Ron Dante, Jeff Barry, Ellie Greenwich, Toni Wine, Joey Levine, Andy Kim, Hugh McCracken and Bobby Bloom were some of the folks who participated in the sound and vision of the fictional band.

Although serious rock fans and critics, meaning those believing credible music revolved strictly around political and artistic statements, cried foul, there’s no argument the Archies concocted tunes as crafty, clever and imaginative as anything the revolutionary British Invasion bands peddled a few years earlier.

Right off the cuff, the Archies proved the cynics wrong, as their debut single “Bang-Shang-A-Lang” made the top thirty charts. The band’s next effort, “Sugar Sugar,” which is included here on their second album, Everything’s Archie (Calendar Records) fared even better, going all the way to No. 1 in the summer of 1969. Anchored by a pleasantly peppy beat and hooks so intoxicating they should be branded illegal, it was only expected a song this irresistible would catch on.

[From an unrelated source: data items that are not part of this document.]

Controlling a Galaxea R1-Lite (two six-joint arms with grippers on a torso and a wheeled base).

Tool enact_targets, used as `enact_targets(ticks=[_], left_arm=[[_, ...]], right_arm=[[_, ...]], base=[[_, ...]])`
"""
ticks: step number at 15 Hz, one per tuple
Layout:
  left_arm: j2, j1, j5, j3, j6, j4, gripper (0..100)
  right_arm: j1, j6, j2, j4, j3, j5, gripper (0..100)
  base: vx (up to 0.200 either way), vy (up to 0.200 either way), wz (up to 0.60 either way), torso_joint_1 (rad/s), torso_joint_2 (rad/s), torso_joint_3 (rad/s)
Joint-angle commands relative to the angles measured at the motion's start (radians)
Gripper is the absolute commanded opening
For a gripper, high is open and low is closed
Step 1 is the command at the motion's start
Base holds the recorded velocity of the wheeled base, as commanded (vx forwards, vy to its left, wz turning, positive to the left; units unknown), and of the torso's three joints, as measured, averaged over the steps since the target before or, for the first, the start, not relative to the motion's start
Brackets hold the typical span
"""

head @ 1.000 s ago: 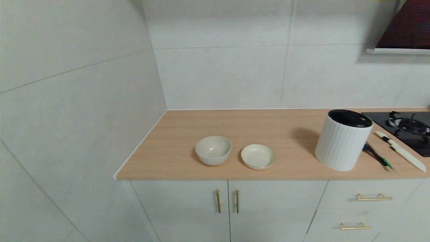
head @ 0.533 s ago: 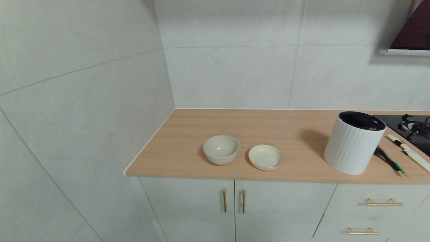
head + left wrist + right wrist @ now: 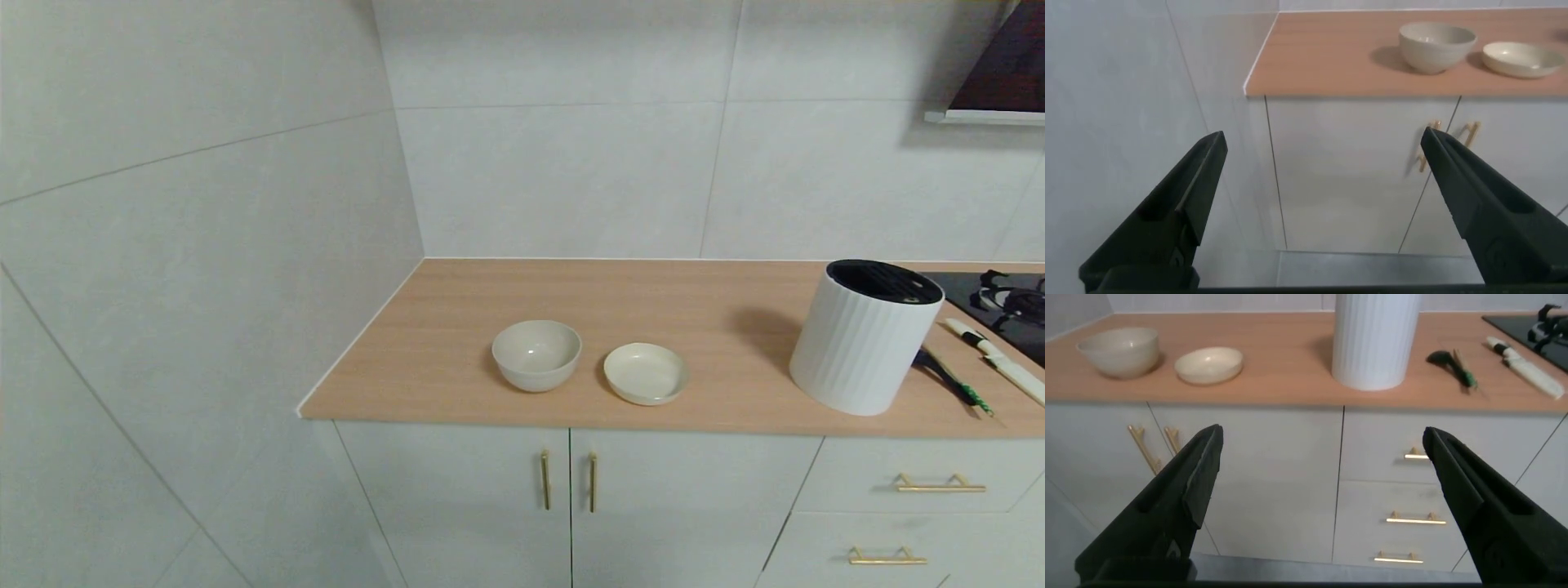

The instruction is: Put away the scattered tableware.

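The bowl (image 3: 536, 354) sits upright on the worktop (image 3: 653, 294), left of centre, near the front edge. The dish (image 3: 645, 373) is just beside it on the right, not touching. The white ribbed holder (image 3: 861, 347) stands well right of the dish, its slotted top dark. Past it, toward the hob (image 3: 1012, 304), a black utensil (image 3: 955, 382) with a green end lies flat by the holder's base. A white knife (image 3: 1000, 363) lies flat between the utensil and the hob.

My left claw (image 3: 1327, 216) is spread wide and grips nothing. It is below worktop level, facing the doors (image 3: 1347, 171). My right claw (image 3: 1323, 510) is likewise spread and grips nothing, facing the drawers (image 3: 1429, 482) under the holder. Both are well apart from the tableware.
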Motion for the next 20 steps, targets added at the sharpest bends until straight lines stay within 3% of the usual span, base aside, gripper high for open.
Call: enact_targets(ticks=[1, 20], left_arm=[[0.002, 0.0, 0.0, 0.0, 0.0, 0.0, 100], [0.002, 0.0, 0.0, 0.0, 0.0, 0.0, 100]], right_arm=[[0.0, 0.0, 0.0, 0.0, 0.0, 0.002, 100], [0.0, 0.0, 0.0, 0.0, 0.0, 0.0, 100]], base=[[0.0, 0.0, 0.0, -0.212, 0.47, 0.256], [0.0, 0.0, 0.0, -0.216, 0.52, 0.296]])
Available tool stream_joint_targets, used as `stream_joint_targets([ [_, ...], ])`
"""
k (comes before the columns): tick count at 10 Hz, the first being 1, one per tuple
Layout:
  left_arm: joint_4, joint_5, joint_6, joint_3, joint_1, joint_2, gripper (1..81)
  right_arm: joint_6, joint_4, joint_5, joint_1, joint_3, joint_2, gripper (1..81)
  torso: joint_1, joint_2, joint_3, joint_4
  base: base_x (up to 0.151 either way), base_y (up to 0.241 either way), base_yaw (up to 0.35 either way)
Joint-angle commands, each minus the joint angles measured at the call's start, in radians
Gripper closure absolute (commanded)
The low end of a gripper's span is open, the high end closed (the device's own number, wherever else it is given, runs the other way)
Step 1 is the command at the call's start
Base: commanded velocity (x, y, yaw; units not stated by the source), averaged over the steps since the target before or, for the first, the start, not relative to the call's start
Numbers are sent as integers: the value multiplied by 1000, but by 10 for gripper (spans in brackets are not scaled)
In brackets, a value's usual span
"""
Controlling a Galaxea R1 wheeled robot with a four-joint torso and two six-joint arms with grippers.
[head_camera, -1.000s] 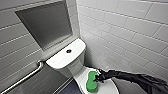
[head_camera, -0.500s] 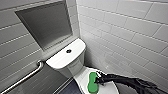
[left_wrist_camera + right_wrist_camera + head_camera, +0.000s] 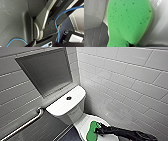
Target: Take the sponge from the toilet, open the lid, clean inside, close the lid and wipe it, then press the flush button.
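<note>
Pinching the bright green peanut-shaped sponge [image 3: 92, 130] by one side, the right gripper [image 3: 99, 130] has it up against the closed lid of the white glossy ceramic toilet [image 3: 62, 106], around mid-lid and well forward of the tank. The small dark round flush button [image 3: 68, 98] sits at the tank top's centre. I'd call this the pick-up step. Next calls for a firm hold and a clean lift off the lid.

One toilet [image 3: 60, 106], one sponge [image 3: 92, 130], one flush button [image 3: 68, 98], one grab rail [image 3: 25, 124].
</note>
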Motion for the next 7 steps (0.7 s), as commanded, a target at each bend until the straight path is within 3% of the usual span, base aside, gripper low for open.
stream_joint_targets([
  [1, 7, 69, 4, 24, 17, -13, 10, 8, -28, -58, -8, 366, -269, 811, 0, 0, 0, 0, 0, 0, 0],
  [5, 5, 69, 4, 24, 17, -16, 10, 7, -42, -9, -122, 412, -398, 811, 0, 0, 0, 0, 0, 0, 0],
  [7, 7, 69, 4, 24, 17, -13, 10, 7, -42, 31, -162, 502, -502, 811, 0, 0, 0, 0, 0, 0, 0],
])
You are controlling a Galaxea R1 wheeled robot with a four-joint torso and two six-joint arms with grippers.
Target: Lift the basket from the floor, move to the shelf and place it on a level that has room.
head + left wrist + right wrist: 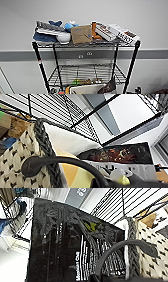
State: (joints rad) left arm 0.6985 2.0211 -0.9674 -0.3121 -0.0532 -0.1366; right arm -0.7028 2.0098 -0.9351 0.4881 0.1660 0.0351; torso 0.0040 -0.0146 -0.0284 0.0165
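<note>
The cream-beige woven basket with a dark braided rim (a dark printed packet inside) sits just below the tall black wire rack's bare grey grid tier; I cannot tell either gripper's state.

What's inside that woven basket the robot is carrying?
The basket holds a dark printed packet standing upright, and something yellow shows beside its white lining. Whatever lies deeper is covered by the packet and the basket's wall.

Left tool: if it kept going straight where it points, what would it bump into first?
Probably the basket: its braided rim and patterned cream side sit right in front in the left wrist view. Beyond it come the shelf wires. Depth is hard to judge here.
</note>
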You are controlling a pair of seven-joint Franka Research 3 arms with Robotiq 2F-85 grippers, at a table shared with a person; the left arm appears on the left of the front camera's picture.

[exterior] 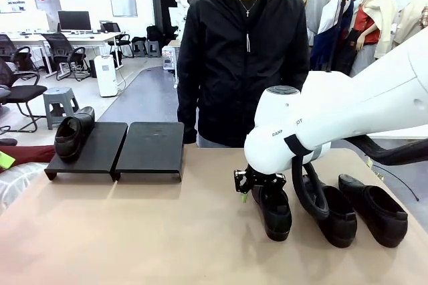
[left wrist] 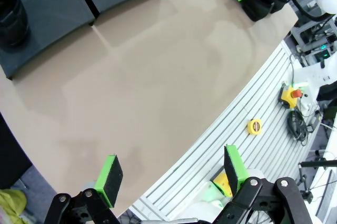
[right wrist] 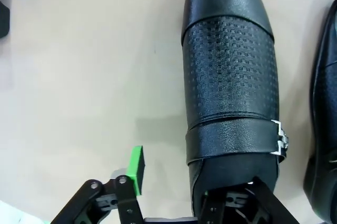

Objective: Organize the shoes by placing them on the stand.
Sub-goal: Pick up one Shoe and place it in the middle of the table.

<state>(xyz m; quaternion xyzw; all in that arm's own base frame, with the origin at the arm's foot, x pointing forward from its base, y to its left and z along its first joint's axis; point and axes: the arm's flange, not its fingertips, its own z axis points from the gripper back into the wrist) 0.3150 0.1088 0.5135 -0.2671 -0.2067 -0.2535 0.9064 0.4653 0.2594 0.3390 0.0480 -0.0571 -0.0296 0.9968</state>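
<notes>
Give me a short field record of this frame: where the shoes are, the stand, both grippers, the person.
on stand: one shoe, on the left platform
right platform: no shoe
on table: left shoe, middle shoe, right shoe, side by side
right gripper: open, at the left shoe's heel, outer pad apart from its side
left gripper: open, holding nothing, above the table's edge
person: standing at far side

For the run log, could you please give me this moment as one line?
left pincer open | right pincer open at heel of loose shoe | one shoe on stand
</notes>
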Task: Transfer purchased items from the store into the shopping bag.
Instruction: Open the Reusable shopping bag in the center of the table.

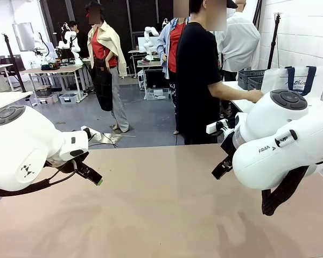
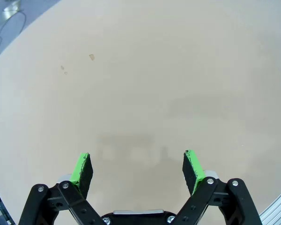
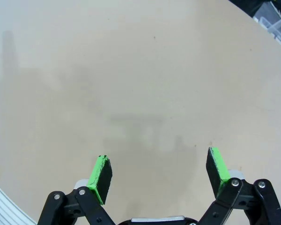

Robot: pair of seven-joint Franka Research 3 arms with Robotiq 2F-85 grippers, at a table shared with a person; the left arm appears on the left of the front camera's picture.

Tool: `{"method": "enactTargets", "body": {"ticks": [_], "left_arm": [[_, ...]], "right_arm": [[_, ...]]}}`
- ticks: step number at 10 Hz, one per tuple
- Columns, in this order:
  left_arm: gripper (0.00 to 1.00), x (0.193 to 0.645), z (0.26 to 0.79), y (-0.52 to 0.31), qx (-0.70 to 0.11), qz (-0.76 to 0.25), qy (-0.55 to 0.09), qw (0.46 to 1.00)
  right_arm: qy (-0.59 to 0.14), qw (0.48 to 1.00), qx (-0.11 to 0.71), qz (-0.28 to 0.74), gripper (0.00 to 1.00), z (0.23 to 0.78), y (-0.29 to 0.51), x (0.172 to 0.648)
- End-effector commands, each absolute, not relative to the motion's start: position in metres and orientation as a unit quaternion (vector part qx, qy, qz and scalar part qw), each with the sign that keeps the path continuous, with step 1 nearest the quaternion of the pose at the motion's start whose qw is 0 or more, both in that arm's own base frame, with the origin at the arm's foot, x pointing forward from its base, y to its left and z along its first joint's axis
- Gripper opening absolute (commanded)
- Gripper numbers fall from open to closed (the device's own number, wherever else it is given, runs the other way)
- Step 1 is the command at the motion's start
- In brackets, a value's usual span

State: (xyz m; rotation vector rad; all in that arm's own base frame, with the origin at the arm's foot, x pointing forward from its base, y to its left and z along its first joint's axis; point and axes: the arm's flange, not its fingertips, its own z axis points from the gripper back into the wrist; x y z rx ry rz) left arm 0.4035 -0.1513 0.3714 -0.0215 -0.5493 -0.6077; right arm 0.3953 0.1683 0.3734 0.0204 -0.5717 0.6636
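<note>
So, both arms hang over the tan table (image 1: 161, 215) and neither has anything in its grip. The left end effector (image 2: 136, 161) has its jaws spread wide, green pads (image 2: 82, 166) well apart, pointing down at plain tabletop. Same deal with the right end effector (image 3: 160, 166): jaws wide apart, just table under it.

In the front view the left arm comes in low from the left edge, and the right arm's big white body takes up the right side. The shopping bag (image 1: 290, 80) stands upright way off at the far right, behind the right arm, with its navy handles sticking up. The dark mesh basket (image 1: 250, 79) sits just beside it, on the bag's left.

A person (image 1: 196, 80) in a black tee stands at the far side with one arm stretched toward the right. Their hand (image 1: 254, 95) is close to the bag's lower left corner, but whether it touches is hard to tell. What's inside the basket is too small to make out.
</note>
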Motion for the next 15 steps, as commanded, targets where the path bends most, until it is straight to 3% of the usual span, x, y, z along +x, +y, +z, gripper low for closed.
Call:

A true blue bubblegum marathon, Everything’s Archie bulges at the stitches to a delicious display of handclapping, rustling tambourines, kinetic keyboards and pillows of celestial harmonies. Hanging out with Mama Cass (of the Mamas and Papas) and having a great time is what the Archies are doing on the boppy and bouncy “S.K.O.O.B.Y. D.O.O. (Feelin’ So Good),” while the humorous “Don’t Touch My Guitar” and the doo-wop driven “You Little Angel You” receive raves as other notable offerings featured on the disc.

Generated by stabbing grooves, the racing rhythms of “Melody Hill,” the spinning sensations of “Inside Out Upside Down” and the dance power of “Rock & Roll Music” also take the biscuit, where the warm and fuzzy “Bicycles, Roller Skates And You” favors a softer and gentler angle.

A sure cure for a blue mood, Everything’s Archie twinkles and twirls with positive energy. You’d be hard pressed to find tunes humming with so much elation, but then again that was the point and purpose of bubblegum music. Punching in as a premier presentation of the genre, Everything’s Archie abounds with sweet and juicy stuff that’s hopelessly addictive!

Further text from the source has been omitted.